Blue Flowers starts out slow, but the pace quickens as Saavedra toggles back and forth between A.’s letters and Marcos’ internal struggles. The erotic storyline peels away to reveal the author’s underlying preoccupation: the chasm of miscommunication between men and women. Marcos feels extraneous, gated outside the feminine circle, as when his ex-wife picks up Manuela from his apartment: “There he stood with the door open, as they waited for the elevator, Mother and daughter, and later they would be meeting the grandmother. A kind of female clan, with a matriarchal lineage, a bond that united them and made them mysterious, inaccessible—he just stood there, forever excluded from their pact.”

For her part A. views her lover as Other, walled off in brooding solitude. Each night they spend together leaves her alone in her body, grappling with surges of adoration and loathing; as she writes to him, “In bed, next to you, I hardly moved, my body had become an ovum, a closed structure, my whole body a spiral turning in on itself, silent, still; I avoided any gesture, any doubt, avoided the casual brush of your skin against mine. The brushing of your skin against mine, however lightly, would be a concession, forgiving you silently.”

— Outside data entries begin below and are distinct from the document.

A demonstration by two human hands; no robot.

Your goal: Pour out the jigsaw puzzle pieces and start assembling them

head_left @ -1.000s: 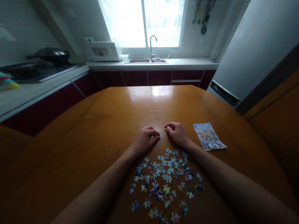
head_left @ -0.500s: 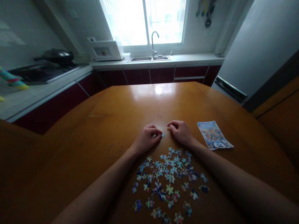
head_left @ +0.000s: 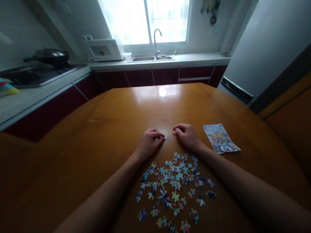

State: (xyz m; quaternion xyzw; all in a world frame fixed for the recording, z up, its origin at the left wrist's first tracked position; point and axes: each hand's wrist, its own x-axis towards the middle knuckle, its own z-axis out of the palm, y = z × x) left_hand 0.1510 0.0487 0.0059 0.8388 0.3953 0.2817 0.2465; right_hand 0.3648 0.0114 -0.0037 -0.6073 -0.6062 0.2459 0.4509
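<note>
Between the thumb and fingers of my left hand is a small pale blue-white puzzle piece, partly covered by the fingertips, just above or on the tabletop. Across a short gap to the right, my right hand is curled with thumb and index finger close together. Whatever might lie in that pinch is too small to make out. Nearer to me, between my forearms, a loose heap of puzzle pieces is spread out, in light blue, dark blue, yellow and red. Several lie apart at the heap's edges.
A creased picture sheet lies right of my right hand on the wooden table. Beyond the table are a counter with a sink, a faucet and a microwave. A pan sits on the stove at left; a fridge stands right.
The whole view has shifted slightly. My left hand has moved a little left, away from my right hand, still with the piece in its fingers. My right hand is nearly still.
</note>
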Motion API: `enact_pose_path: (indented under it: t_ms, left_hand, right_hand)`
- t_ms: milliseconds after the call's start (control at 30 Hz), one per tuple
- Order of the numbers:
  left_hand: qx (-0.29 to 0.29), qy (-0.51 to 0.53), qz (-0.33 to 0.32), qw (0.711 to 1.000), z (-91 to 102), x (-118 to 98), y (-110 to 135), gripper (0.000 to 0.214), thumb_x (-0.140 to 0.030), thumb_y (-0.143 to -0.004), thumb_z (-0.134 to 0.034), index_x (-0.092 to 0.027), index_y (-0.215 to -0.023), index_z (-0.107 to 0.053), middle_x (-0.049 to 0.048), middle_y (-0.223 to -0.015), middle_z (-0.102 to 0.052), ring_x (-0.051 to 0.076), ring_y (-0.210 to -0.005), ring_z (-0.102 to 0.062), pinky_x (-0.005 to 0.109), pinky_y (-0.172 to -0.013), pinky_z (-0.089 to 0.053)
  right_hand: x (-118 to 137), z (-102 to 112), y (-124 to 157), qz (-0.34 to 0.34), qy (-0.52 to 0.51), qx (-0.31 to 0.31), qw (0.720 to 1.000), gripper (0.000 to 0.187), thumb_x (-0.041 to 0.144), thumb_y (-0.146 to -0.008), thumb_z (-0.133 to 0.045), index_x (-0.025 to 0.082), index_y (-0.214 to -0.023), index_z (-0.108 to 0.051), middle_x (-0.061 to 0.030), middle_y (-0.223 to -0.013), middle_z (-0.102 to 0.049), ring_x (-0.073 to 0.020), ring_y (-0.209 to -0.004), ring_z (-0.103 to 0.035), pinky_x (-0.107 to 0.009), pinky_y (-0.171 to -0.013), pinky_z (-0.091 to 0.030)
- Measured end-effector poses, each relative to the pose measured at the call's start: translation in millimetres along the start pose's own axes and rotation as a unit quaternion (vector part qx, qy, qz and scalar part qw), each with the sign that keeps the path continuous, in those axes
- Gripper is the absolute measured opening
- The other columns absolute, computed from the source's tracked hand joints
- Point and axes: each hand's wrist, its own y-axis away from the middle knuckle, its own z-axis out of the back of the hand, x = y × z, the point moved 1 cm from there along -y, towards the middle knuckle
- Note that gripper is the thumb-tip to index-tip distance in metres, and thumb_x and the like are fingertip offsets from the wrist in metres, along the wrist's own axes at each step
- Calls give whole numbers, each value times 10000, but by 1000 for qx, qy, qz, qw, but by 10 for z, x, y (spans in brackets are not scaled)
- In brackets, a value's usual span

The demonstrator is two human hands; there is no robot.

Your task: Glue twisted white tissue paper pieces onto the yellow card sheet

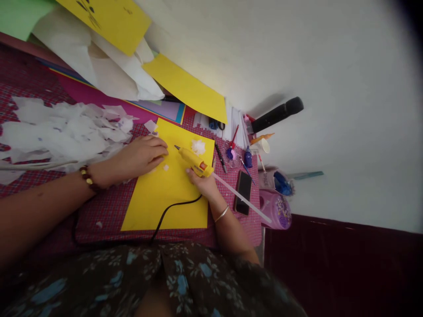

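My right hand (202, 182) is wrapped round a yellow glue gun (193, 161) with a long white glue stick trailing from its back; the nozzle points left over a yellow paper sheet (161, 198). My left hand (143, 155) rests on the sheet's left edge, fingers curled and pressed down; what lies under them is hidden. A small white paper flower (198, 146) lies on the sheet beyond the gun, and a tiny white scrap (165, 167) sits near my left fingertips. The gun's black cord (172, 211) runs across the sheet toward me.
A heap of torn white paper (62, 130) lies at the left on the red checked cloth (109, 207). Coloured sheets (185, 88) lean at the back. A black phone (243, 191), pens, small bottles, a purple bottle (276, 209) and a black cylinder (277, 114) crowd the right.
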Motion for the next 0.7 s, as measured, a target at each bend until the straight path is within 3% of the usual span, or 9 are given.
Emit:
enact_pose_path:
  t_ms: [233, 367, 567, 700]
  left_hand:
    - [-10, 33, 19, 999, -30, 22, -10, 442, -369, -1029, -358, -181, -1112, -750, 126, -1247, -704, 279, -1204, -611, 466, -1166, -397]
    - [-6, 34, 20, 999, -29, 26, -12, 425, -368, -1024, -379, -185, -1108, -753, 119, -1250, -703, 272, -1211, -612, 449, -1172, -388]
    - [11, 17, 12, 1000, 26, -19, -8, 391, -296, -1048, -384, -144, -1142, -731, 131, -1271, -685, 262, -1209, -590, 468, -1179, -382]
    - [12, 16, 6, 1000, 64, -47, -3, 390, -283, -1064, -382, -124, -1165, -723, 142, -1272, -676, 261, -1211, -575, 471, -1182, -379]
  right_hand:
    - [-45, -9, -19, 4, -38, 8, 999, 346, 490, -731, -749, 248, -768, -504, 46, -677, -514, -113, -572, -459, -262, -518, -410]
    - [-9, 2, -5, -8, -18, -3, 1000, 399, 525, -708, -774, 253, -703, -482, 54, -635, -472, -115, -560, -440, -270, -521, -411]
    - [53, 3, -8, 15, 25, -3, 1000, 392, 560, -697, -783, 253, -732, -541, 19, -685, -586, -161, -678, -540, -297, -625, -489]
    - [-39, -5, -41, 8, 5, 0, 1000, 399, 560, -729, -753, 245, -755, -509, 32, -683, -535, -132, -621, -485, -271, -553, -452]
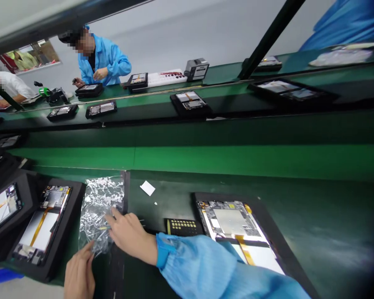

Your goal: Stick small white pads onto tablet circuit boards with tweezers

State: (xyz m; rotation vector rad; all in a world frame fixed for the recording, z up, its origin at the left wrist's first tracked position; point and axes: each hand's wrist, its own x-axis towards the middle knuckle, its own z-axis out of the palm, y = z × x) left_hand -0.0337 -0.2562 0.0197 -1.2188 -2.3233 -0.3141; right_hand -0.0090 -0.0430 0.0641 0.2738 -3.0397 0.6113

It’s a testament to Saavedra’s daring that she explores our desires panoramically, careful not to judge. The novel is both visceral and spare, stitched with motifs—A.’s correspondence, a DVD rental store, a post office, a beautiful woman with long dark hair—and an allusion to a curious, Cubist-like film. Saavedra has written her own hypnotic version of Last Year at Marienbad, with touches of surrealism and straightforward storytelling, a beguiling portrait of need and want. As Marcos homes in on A., the novel startles with the inevitability of fate. Obsessive love is a theme as old as the Iliad, but here Saavedra gives it her own enigmatic twist, joining the ranks of Latin American authors who are transforming our literary landscape in vivid, thrilling ways.